● ASSIGNMENT:
Your answer should contain only the lines from the top of the data below down through the one with "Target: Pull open", transcribed exactly and without pictures; please include nothing more.

Stored items from a collection
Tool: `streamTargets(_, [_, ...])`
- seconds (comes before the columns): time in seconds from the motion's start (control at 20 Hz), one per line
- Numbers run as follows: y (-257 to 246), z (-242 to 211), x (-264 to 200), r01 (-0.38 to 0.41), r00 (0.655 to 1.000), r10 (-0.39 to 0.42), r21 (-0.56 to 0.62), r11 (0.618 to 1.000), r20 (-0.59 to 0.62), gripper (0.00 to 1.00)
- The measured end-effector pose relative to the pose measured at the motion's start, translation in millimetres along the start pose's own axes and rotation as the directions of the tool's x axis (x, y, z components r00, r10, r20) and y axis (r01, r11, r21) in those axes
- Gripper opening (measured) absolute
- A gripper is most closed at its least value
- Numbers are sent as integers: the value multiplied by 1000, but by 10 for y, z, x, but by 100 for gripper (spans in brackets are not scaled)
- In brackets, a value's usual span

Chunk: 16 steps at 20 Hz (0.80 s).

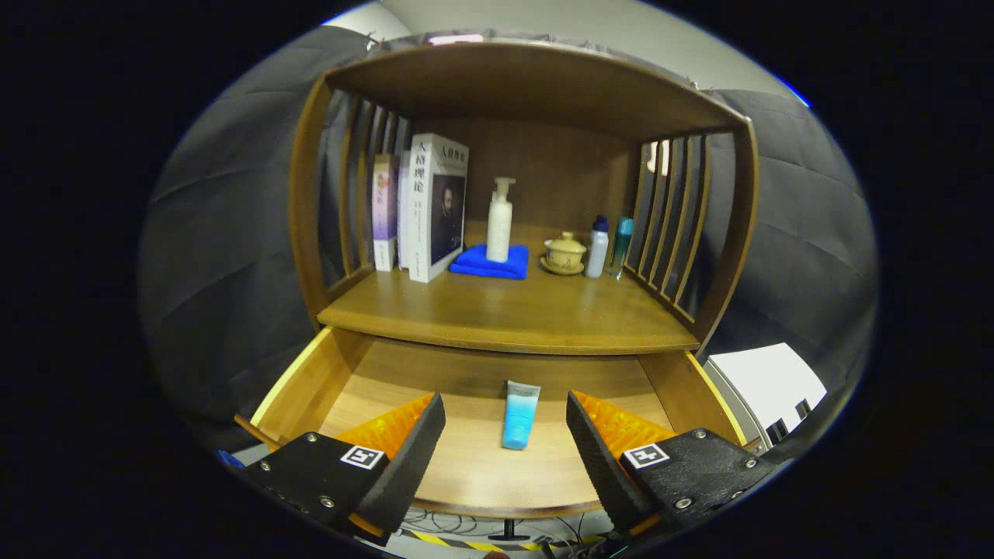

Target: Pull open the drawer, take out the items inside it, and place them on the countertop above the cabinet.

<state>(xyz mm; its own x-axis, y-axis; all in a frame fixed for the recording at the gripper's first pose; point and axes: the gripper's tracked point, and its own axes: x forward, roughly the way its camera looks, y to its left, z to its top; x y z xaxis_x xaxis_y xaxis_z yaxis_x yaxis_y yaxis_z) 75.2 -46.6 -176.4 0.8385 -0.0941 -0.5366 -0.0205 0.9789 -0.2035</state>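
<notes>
My gripper (505, 442) hangs over the front of the pulled-out drawer (311, 380) with its two fingers spread wide and nothing between the pads. The one item I can see inside is a blue squeeze tube (519, 415), lying flat on the drawer floor just ahead of the fingertips and roughly midway between them, apart from both. Its long axis runs front to back, in line with my fingers: the white cap end points toward the back of the drawer, under the countertop (505, 314), and the darker blue crimped end points toward me. Judged risks from this position: because the tube lies lengthwise between the fingers, closing across its width should seat it, but a soft tube may squash or squirt forward if the pads (415, 450) catch only the tapered near end. Descending too steeply could press the fingertips into the drawer floor before the pads reach the tube's sides. On lifting out, the front edge of the countertop overhangs the back of the drawer, so a straight vertical lift near the cap end could knock against it. The countertop already carries books (431, 206), a pump bottle (499, 221) standing on a blue cloth (474, 265), a lidded cup (564, 252) and two small bottles (607, 247); placement among them could tip one over, so the open front strip is the safer target.
</notes>
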Motion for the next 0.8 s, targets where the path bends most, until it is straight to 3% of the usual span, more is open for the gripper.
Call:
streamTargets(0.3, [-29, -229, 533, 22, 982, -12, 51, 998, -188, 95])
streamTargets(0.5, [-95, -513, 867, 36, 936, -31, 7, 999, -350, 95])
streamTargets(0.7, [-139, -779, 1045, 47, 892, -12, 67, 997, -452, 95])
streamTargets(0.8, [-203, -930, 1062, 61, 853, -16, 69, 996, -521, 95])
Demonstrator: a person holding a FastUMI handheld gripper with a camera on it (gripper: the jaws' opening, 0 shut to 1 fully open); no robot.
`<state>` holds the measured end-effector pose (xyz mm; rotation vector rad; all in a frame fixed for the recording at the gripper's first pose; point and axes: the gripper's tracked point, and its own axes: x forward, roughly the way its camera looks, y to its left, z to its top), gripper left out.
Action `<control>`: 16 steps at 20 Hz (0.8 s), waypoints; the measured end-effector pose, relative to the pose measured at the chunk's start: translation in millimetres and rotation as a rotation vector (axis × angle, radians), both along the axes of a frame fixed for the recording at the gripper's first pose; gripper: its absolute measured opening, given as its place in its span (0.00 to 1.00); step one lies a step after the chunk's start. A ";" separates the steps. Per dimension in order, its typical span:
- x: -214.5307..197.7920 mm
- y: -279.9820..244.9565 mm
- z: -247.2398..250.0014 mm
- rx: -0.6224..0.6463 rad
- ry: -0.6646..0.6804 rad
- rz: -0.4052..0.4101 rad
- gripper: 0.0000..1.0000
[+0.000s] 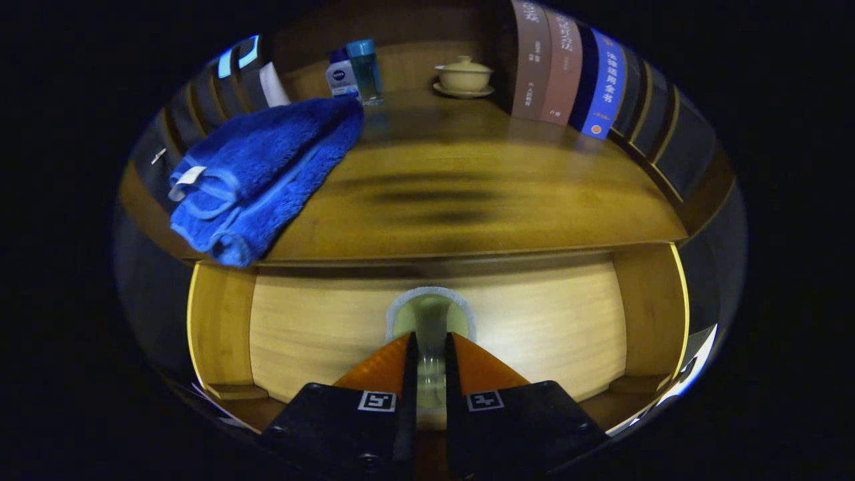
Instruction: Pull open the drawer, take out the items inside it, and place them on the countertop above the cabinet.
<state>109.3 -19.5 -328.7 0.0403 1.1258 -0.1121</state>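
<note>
Between the two fingers of the gripper sits the drawer knob — a pale, round-headed knob whose stem points straight out from the drawer front toward the tool. The fingers stand nearly together, one on each side of the stem, and they seem to press on it, so I judge that the knob is held. The stem's axis and the fingers lie along one line, so the pull should go straight back along this line, away from the cabinet. The drawer looks closed, and what is inside is hidden. Above the drawer front lies the countertop — its middle is bare. On it, to the left, lies a folded blue towel; at the back stand two small bottles, a lidded cup and some books.
</note>
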 end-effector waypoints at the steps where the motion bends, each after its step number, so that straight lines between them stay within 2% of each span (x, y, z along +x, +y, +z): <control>1: -6.0 0.4 10.2 -0.009 -0.030 0.007 0.23; 4: -19.1 2.3 44.9 -0.013 -0.143 0.016 0.23; 7: -14.2 4.8 89.5 0.002 -0.269 0.010 0.23; 11: 26.9 1.8 131.8 -0.001 -0.403 0.006 0.23; 16: 98.9 -1.2 144.0 0.032 -0.427 -0.005 0.23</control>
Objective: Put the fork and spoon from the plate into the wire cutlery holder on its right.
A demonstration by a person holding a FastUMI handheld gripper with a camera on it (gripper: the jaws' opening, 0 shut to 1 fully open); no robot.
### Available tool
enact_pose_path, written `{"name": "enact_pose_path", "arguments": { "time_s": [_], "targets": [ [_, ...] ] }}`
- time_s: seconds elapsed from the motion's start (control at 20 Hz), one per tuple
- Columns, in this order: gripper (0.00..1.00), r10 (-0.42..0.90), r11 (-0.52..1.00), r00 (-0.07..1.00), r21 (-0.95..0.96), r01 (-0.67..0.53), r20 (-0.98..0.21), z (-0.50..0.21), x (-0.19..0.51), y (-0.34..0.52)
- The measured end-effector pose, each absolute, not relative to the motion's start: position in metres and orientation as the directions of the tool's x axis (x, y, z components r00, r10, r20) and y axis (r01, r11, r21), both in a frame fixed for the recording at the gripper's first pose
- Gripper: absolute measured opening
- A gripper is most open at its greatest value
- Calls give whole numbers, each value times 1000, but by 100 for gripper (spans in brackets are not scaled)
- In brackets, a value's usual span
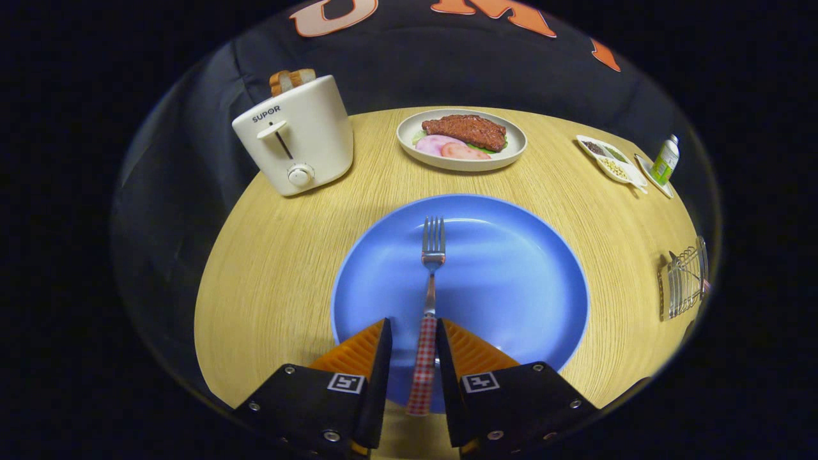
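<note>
A round wooden table (275,268) carries everything. The biggest thing on it is a blue plate (511,281) near the middle, just ahead of the gripper (412,345). A white toaster (297,137) with bread in its slots stands far left. A smaller plate of food (461,140) sits beyond the blue one. The wire cutlery holder (684,281) stands at the right, well apart from the blue plate. A small sectioned dish (610,160) and a little bottle (666,160) lie far right. The fork (429,300) lies on the blue plate, tines pointing away. The fingers (374,358) are partly open, straddling its checked handle; the right one seems to touch it, the left stands off.
</note>
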State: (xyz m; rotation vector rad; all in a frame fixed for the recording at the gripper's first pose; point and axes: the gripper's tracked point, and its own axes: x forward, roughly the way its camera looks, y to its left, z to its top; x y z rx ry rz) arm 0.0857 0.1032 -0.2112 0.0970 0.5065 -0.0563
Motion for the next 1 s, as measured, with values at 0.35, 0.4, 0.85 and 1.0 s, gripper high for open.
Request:
{"name": "enact_pose_path", "arguments": {
  "time_s": [0.35, 0.4, 0.85, 1.0],
  "targets": [
    [7, -22, 995, 893, 76, 63, -449, -203, 85, 87],
    [7, -18, 996, 901, 76, 57, -434, -197, 82, 84],
    [6, -62, 994, 938, 66, 90, -342, -142, 35, 3],
    [7, -126, 988, 932, 42, 149, -340, -138, 15, -49]
  ]
}}
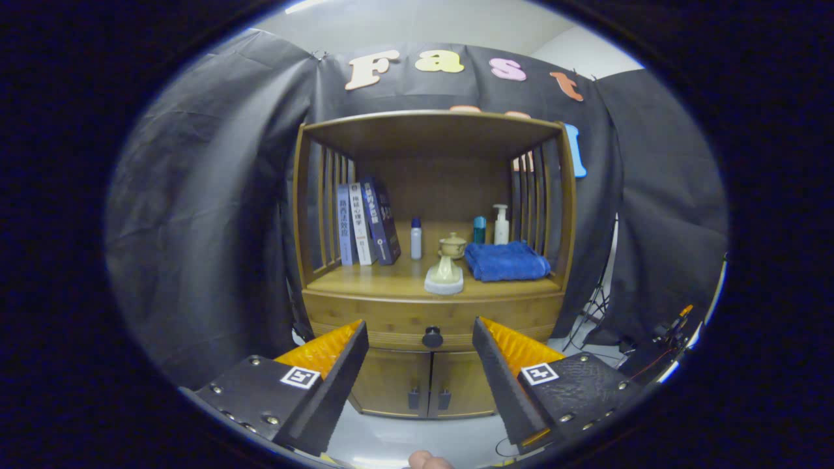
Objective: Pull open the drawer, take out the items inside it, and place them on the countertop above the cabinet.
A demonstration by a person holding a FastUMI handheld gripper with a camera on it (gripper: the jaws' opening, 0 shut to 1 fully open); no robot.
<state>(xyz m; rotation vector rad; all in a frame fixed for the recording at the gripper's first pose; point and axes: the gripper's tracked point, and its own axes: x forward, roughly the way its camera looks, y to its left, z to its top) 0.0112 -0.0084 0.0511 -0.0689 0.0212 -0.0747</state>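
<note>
gripper (420, 339) is spread wide w/ nothing between its fingers, held well short of the wooden cabinet (430, 260). the drawer (391, 319) sits closed under the surface (365, 281), its dark round knob (432, 337) showing in the gap between the two fingers, beyond them. drawer contents can't be seen since the front is flush. below the drawer are two small doors (430, 384), both closed, each w/ a small dark handle near the middle seam.

the open compartment above the surface has slatted sides & a top board. in it, at the slats on one side: three books (366, 223) standing, the outer one leaning on the others. next to them a small white bottle w/ blue cap (416, 238), upright. near the front middle a pale cream vase-like piece (445, 269) stands on a light grey base (444, 284); just behind it a small cream lidded jar (453, 245). at the other side a folded blue towel (506, 260) lies flat, & behind it a teal bottle (479, 230) & a white pump bottle (500, 225) stand close together near the back.

a bit of a person's finger (429, 461) shows below the gripper. floor (417, 436) under the cabinet is pale grey.
</note>
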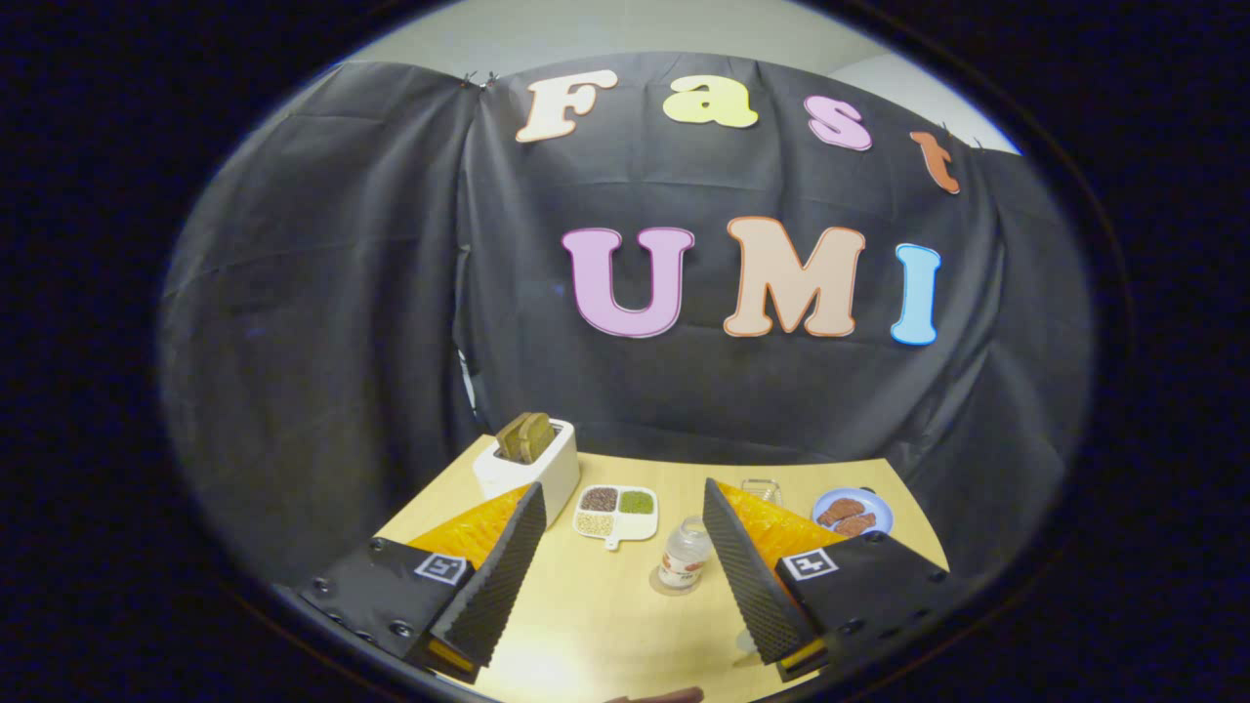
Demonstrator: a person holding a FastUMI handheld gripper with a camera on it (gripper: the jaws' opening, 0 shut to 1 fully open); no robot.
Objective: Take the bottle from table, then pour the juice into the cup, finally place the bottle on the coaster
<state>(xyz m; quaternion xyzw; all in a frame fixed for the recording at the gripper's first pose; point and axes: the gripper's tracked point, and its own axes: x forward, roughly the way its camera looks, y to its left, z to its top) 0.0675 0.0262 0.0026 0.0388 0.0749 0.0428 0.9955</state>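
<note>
A small clear bottle (684,554) with a red-and-white label stands upright on a round tan coaster (662,585) on the wooden table (586,625). It sits between my two fingers, close to the right one and touching neither. My gripper (623,486) is open, its ribbed black pads (503,576) spread wide above the table with nothing held. A clear cup (762,488) stands beyond the right finger, partly hidden by it.
A white toaster (532,469) with bread in it stands at the table's far left. A white divided dish (615,513) of grains lies ahead between the fingers. A blue plate (852,510) with brown food sits at the far right. A fingertip (664,695) shows at the near edge.
</note>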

● RESPONSE TO THE EXERCISE:
Tool: `streamTargets(_, [_, ...])`
- seconds (comes before the columns): time in seconds from the motion's start (control at 20 Hz), one per line
- Numbers run as follows: y (-257 to 246), z (-242 to 211), x (-264 to 200), r01 (-0.38 to 0.41), r00 (0.655 to 1.000), r10 (-0.39 to 0.42), r21 (-0.56 to 0.62), r11 (0.618 to 1.000), r20 (-0.59 to 0.62), gripper (0.00 to 1.00)
- The measured end-effector pose relative to the pose measured at the motion's start, translation in millimetres along the start pose's own axes and rotation as the directions of the tool's x axis (x, y, z components r00, r10, r20) and y axis (r01, r11, r21) in those axes
- Gripper opening (measured) absolute
- A gripper is most closed at its least value
- Numbers are sent as integers: the value multiplied by 1000, but by 10 for y, z, x, but by 100 for gripper (spans in brackets are not scaled)
- In brackets, a value's usual span

Chunk: 16 steps at 20 Hz (0.80 s).


Target: Pull open the drawer, take out the items inside it, and place them on the countertop above the cabinet.

The answer contains nothing further.